Exercise description
Take the lines below from the one with "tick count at" through the one with "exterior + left" and retype them exactly. Include nothing else, and no pictures.
Provided data Start Marker
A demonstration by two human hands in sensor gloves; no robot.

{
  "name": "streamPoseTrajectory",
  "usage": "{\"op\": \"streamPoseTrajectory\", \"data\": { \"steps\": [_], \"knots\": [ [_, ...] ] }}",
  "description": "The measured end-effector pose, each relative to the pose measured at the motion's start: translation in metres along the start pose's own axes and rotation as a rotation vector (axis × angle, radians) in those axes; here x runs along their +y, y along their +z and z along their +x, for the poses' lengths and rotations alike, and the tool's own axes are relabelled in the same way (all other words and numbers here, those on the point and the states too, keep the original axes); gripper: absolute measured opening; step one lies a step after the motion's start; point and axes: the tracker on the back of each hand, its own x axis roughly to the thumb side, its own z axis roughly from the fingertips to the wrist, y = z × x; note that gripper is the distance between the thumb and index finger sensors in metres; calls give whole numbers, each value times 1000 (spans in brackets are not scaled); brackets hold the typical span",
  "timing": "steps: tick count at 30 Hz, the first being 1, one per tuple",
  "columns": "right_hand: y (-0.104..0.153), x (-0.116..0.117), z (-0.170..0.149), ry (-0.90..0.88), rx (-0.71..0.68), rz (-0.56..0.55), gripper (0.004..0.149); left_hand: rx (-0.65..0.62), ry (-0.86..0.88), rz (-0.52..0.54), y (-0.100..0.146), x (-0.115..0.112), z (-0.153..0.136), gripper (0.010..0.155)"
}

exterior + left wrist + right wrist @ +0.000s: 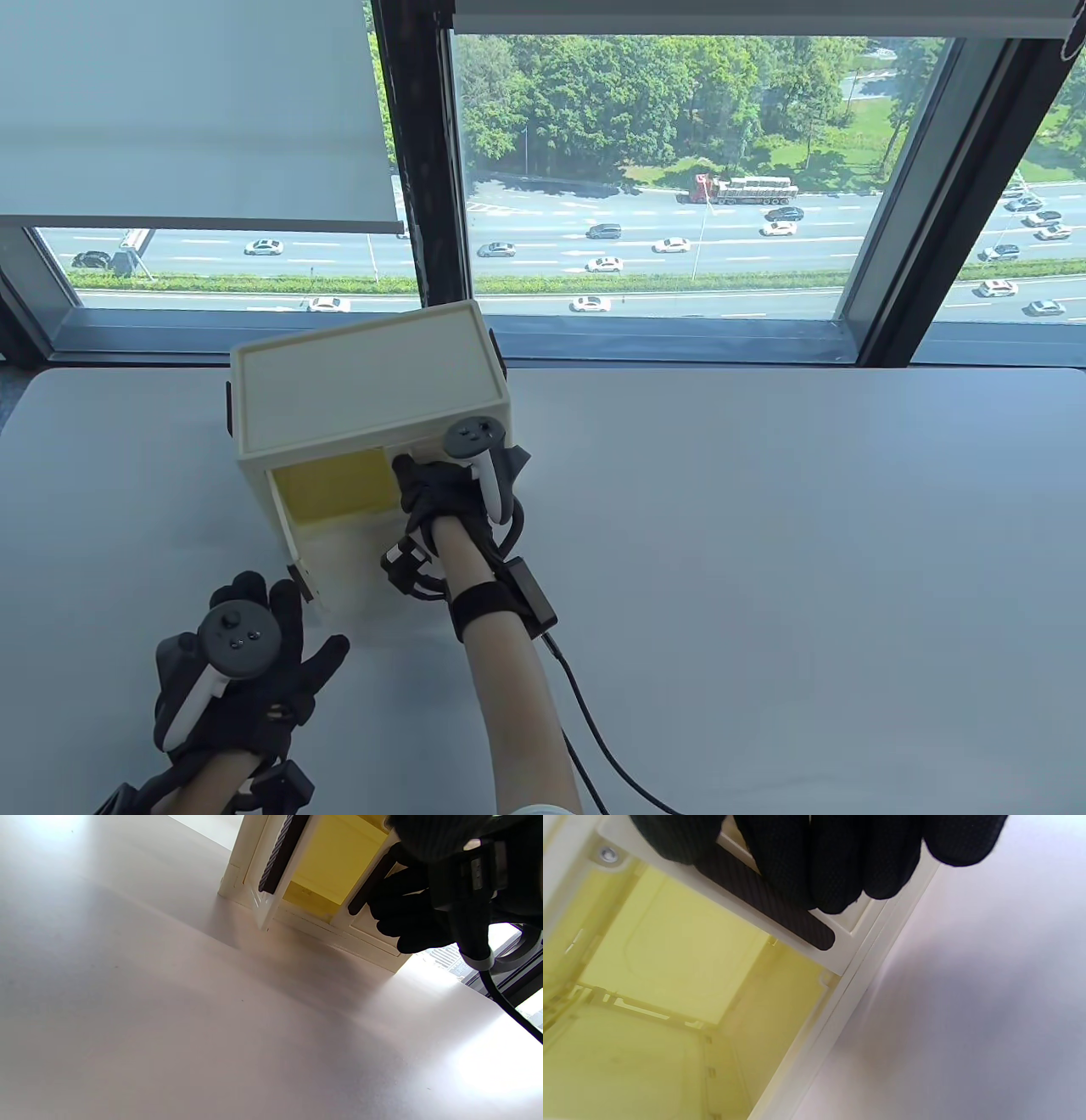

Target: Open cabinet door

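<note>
A cream cabinet [365, 382] stands on the table with its front toward me. Its left door [327, 560] is swung open toward me, showing the yellow inside [335, 488]. My right hand [424, 484] grips the black handle [797, 925] of the right door [857, 921], fingers [806, 861] curled over it. In the left wrist view the left door's handle [280, 853] and the right door's handle [367, 889] both show, with the right hand [407, 916] on the latter. My left hand [280, 620] rests on the table with fingers spread, just beside the open left door, holding nothing.
The white table [764, 552] stretches out to the right of the cabinet. A black cable [594, 730] runs from my right wrist toward the near edge. A window sill [679, 344] runs along the far edge behind the cabinet.
</note>
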Motion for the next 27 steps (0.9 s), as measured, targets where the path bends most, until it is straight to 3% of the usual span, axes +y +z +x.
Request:
{"op": "streamPoseTrajectory", "data": {
  "steps": [11,27],
  "knots": [
    [28,-20,-24,9,-131,-71,48,3,2,4,0,1,0,86],
    [62,-83,-65,250,-276,-266,42,1,9,-4,1,0,0,86]
  ]
}}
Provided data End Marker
Expected answer
  "timing": "steps: tick count at 30 Hz, the first being 1, one per tuple",
  "columns": "right_hand: y (-0.104..0.153), x (-0.116..0.117), z (-0.170..0.149), ry (-0.90..0.88), rx (-0.71..0.68), rz (-0.56..0.55), gripper (0.004..0.149); left_hand: rx (-0.65..0.62), ry (-0.86..0.88), rz (-0.52..0.54), y (-0.100..0.146), x (-0.115..0.112), z (-0.153..0.136), gripper (0.010..0.155)"
}

exterior + left wrist + right wrist @ +0.000s: 

The work on this exercise has been finished.